Even three months ago, people never spoke about it,” ? Brett Waller, a real estate agent at Castlemaine Property Group, told The Fifth Estate.
In October of 2012 then water minister Peter Walsh announced $250,000 to improve flood intelligence for Castlemaine, Campbells Creek and Chewton. The works included drainage works to reduce risk of stormwater flooding, construction of levees, and waterway improvement works downstream.
But people are asking the question: why are developers and homeowners permitted to build in the floodpath in the first place? And why is more resilience and adaptation not being done to protect communities?
“We can all be optimistic about whether we’ll be impacted by risk, and we have floodplain risk practices in Australia and land risk policies on where they can build. But it’s about whether more policies should be brought in to strengthen that,” said Andrew Gissing, general manager of resilience at Risk Frontiers, which models natural hazard catastrophe risk.
“The government won’t be able to buy back all the flooded properties, it’s not cost effective.”
Walled properties, floodgates, brick houses with flood proofing, concrete or tiles, municipal works like levees – these are all resilience adaptations that will go a long way in protecting people and their homes, both Mr Mallon and Mr Gissing agree.
“The good news is there’s a lot we can do about it. Forewarned is forearmed,” Mr Mallon says.
“There’s only a small number of communities where that level of intervention will not work. In Lismore once the water reached the second floor, we question whether those communities are viable in the long term. Cities like Grantham were relocated en masse, that’s a success story and an example of an intact community staying together and relocated. Maybe that’s a conversation we need to have.”
Mallon said: “There is leadership in the private sector on these issues, but unfortunately that’s covering for a lack of leadership in the government.

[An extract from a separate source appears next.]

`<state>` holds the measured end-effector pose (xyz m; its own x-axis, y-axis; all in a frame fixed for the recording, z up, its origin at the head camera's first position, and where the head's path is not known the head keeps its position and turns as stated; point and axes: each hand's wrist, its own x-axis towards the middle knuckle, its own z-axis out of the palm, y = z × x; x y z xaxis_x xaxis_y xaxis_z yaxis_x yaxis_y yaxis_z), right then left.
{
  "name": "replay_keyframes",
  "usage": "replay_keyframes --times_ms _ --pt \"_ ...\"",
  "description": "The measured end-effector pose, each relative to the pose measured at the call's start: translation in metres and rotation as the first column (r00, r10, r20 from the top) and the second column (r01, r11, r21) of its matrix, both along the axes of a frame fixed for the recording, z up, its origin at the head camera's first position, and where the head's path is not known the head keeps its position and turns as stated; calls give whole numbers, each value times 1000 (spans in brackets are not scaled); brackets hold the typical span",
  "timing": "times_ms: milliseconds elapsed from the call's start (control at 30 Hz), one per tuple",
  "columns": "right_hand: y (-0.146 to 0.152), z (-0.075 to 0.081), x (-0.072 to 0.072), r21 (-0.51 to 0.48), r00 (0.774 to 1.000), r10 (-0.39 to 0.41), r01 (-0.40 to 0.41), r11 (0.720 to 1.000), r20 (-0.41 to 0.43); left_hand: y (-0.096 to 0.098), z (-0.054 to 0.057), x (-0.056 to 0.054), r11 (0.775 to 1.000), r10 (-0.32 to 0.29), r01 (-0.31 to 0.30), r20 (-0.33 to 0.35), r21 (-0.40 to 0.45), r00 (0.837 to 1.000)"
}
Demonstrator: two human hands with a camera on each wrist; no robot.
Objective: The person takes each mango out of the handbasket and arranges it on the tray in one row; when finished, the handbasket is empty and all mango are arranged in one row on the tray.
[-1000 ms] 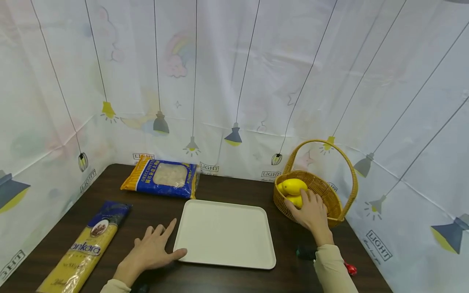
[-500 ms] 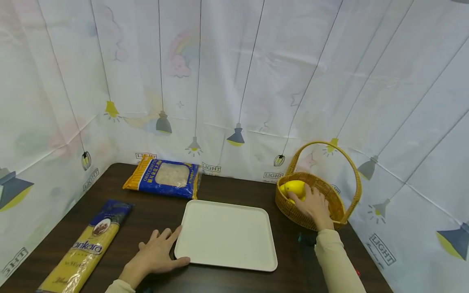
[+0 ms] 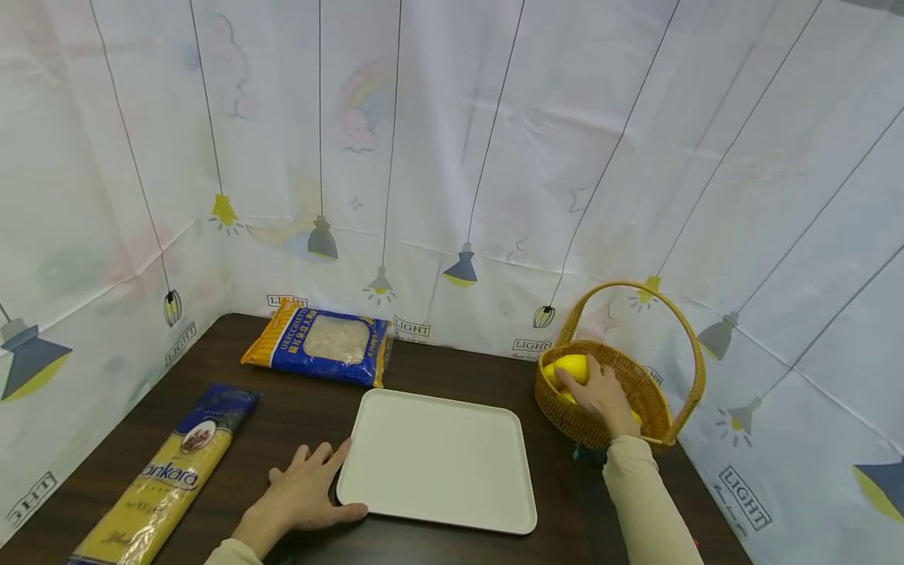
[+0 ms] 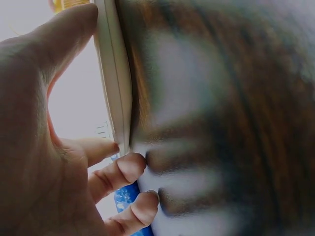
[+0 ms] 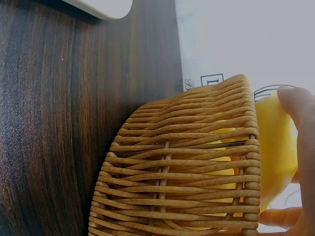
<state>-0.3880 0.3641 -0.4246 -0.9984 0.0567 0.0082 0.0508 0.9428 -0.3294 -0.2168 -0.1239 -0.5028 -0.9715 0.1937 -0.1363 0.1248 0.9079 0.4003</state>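
- Where is the yellow fruit (image 3: 570, 369) we hold?
- In the basket (image 3: 565, 417), by the back right corner of the worktop (image 3: 459, 377). Our right hand (image 3: 603, 395) pinches it between thumb and fingers
- And our left hand (image 3: 304, 488)?
- We have it spread wide, with the thumb and pointing finger at the left edge of the tray (image 3: 438, 463)
- What could go wrong for us?
- The fruit looks smooth, so a loose pinch could drop it onto the other fruit (image 3: 568, 397). If our arm bumps the handle (image 3: 700, 369), the basket could tip. If our left hand pushes hard, the tray could slide to the right
- Does one view show us more?
- Yes, the right wrist view shows yellow through the gaps in the basket's side, and the head view does not. But only the head view shows us the whole tray
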Motion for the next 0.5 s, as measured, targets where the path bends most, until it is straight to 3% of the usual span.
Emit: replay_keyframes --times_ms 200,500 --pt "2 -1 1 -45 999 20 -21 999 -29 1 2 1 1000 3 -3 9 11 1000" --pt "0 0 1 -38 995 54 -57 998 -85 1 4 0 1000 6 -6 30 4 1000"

“They’re dishing out emergency cash but we know it makes more sense to prepare for events rather than mop up after them. Stopping smoking cigarettes is cheaper than chemotherapy. Prevention is more cost effective than consequences. I think the government is abrogating responsibility if it’s not going to engage in climate adaptation. They set the planning codes but they don’t take responsibility, that’s ludicrous.”
Communities are worried that properties will be devalued if legislation comes in, Mallon said. But he said these are the victims of climate change and there should be more support and solutions to avoid financial loss to people in high risk areas.
“We need to stop building in these areas. Developers can buy cheap land, pop up a property and sell it on, and they’re long gone by the time property is hit by flood.
“So there’s a disconnect between who’s getting the money and who’s suffering the risk.”
What does it mean to live in the face of climate change? It means that in the face of the consequences of our own mistakes, and humanity needs to adapt in order to survive.
“We have a database of the flood risks to every house in Australia. How many times do we watch disasters before we rebuild houses to be ready for climate change?”
Prophetic Link:
“The daily record of disasters shows that there is no safety anywhere. Even in our homes we are in danger; for storms, floods, and fire are sweeping off thousands, while earthquakes are destroying additional thousands. If there ever was a time when we should be sober and watch unto prayer, it is now. Our lives are safe only when hid with Christ in God. We need every day to purify ourselves even as He is pure. There is always hope for us in God. Faith is our defense, for it connects our human weakness with divine power.” Review and Herald, January 29, 1884.